| WHAT TO DO |
Copy the data exactly. Images are the one exception.

| SUPPLIED DATA |
Segment Open
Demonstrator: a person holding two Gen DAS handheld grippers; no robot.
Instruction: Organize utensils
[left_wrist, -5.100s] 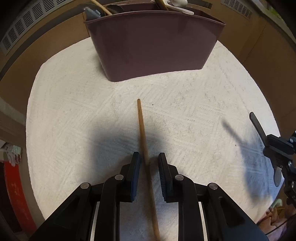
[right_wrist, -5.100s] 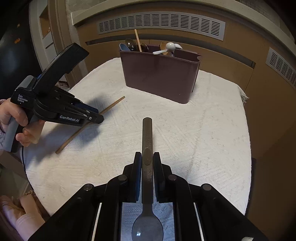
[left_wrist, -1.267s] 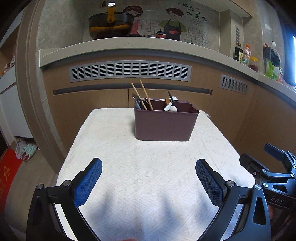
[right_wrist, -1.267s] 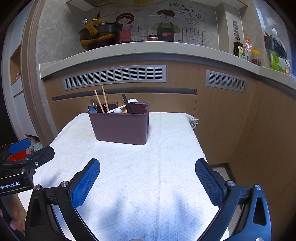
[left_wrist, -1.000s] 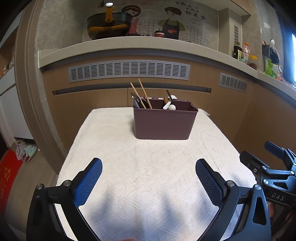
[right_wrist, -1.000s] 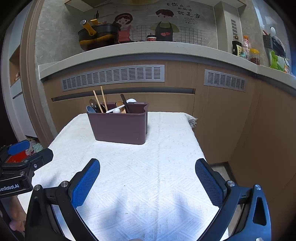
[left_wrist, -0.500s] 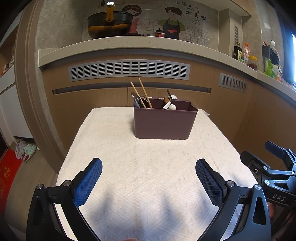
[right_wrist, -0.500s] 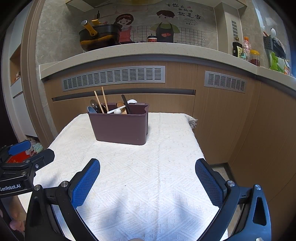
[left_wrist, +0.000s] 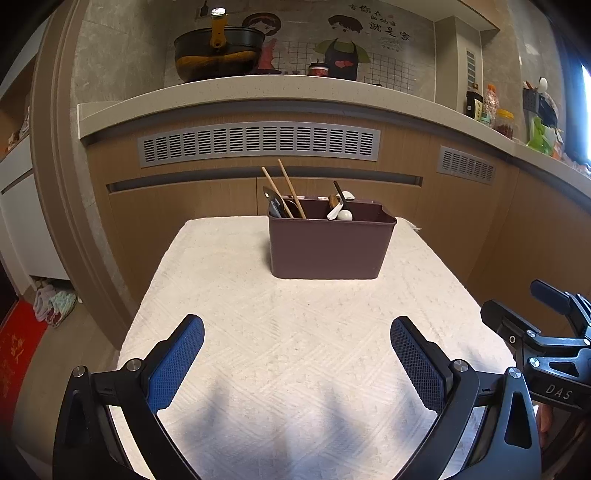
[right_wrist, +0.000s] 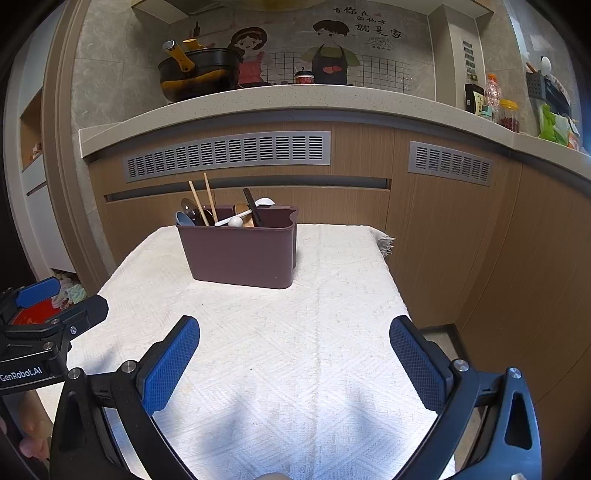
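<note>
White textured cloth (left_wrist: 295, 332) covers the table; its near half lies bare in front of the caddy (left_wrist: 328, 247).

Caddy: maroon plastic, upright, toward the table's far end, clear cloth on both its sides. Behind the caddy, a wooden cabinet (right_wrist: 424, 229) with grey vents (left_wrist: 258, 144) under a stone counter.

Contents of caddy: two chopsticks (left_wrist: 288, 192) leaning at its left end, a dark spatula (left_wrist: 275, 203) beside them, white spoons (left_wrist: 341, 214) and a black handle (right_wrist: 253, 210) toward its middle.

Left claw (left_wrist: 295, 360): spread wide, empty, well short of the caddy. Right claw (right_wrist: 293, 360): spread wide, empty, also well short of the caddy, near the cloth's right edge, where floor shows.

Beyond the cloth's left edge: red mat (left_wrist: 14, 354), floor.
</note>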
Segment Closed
| TASK OUTPUT |
Demonstrator: a person holding two Gen DAS handheld grippers; no robot.
Instruction: Organize utensils
[left_wrist, -5.100s] 
[right_wrist, -5.100s] 
[left_wrist, -1.267s] 
[right_wrist, -1.267s] 
[left_wrist, -1.000s] 
[right_wrist, -1.000s] 
[left_wrist, -0.500s] 
[right_wrist, -0.500s] 
[left_wrist, +0.000s] 
[right_wrist, +0.000s] 
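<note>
White textured cloth (left_wrist: 295, 332) covers the table; its near half lies bare in front of the caddy (left_wrist: 328, 247).

Caddy: maroon plastic, upright, toward the table's far end, clear cloth on both its sides. Behind the caddy, a wooden cabinet (right_wrist: 424, 229) with grey vents (left_wrist: 258, 144) under a stone counter.

Contents of caddy: two chopsticks (left_wrist: 288, 192) leaning at its left end, a dark spatula (left_wrist: 275, 203) beside them, white spoons (left_wrist: 341, 214) and a black handle (right_wrist: 253, 210) toward its middle.

Left claw (left_wrist: 295, 360): spread wide, empty, well short of the caddy. Right claw (right_wrist: 293, 360): spread wide, empty, also well short of the caddy, near the cloth's right edge, where floor shows.

Beyond the cloth's left edge: red mat (left_wrist: 14, 354), floor.
</note>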

There is nothing further to add to the answer.